Debating Europe in National Parliaments: Justification and Political Polarization in Debates on the EU in Austria, France, Germany and the United Kingdom
Frank Wendler
Abstract: The paper presents a research project by the author on the evolution of plenary debates about European integration within the parliaments of four EU Member States (Austria, France, Germany, and the United Kingdom). Addressing the previously under-explored communicative function of parliaments in the context of EU governance, the project investigates the links between different types of argumentative justification, and patterns of polarization between parliamentary speakers and parties. In theoretical terms, a discourse theoretical approach that distinguishes pragmatic, ethical, and moral types of justification is combined with a theoretical model of differential Europeanization. Building on this model, the approach taken here relates discourse-, actor-related and institutional elements to theorize generalizable links between different types of argumentative justification and political polarization across different cases.
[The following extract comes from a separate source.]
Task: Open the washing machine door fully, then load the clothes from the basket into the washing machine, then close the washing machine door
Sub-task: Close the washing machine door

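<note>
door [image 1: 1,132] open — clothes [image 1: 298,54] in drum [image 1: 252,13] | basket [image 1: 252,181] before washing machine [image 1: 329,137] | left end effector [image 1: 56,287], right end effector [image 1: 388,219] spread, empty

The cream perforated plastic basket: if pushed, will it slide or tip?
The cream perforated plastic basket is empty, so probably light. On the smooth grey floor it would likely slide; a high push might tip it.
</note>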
Moreover, the model is used to explain comparative variation in the intensity of different kinds of contention on European governance between different topics and countries. In its empirical part, the paper presents some insights from the empirical data gained through the computer-based manual coding of plenary debates between 2005 and 2012. Citing examples from debates about the revision of the EU Treaties and the resolution of the European debt crisis, the paper concludes that the communicative function of national parliaments in relation to the EU is generally a more informative source on political contention about European integration than previously recognized in existing research. Moreover, the findings confirm the existence of links between the argumentative and contestation dimensions, as demonstrated through a distinction between problem-solving, directional and legitimacy debates that each evolve through characteristic patterns of party political polarization.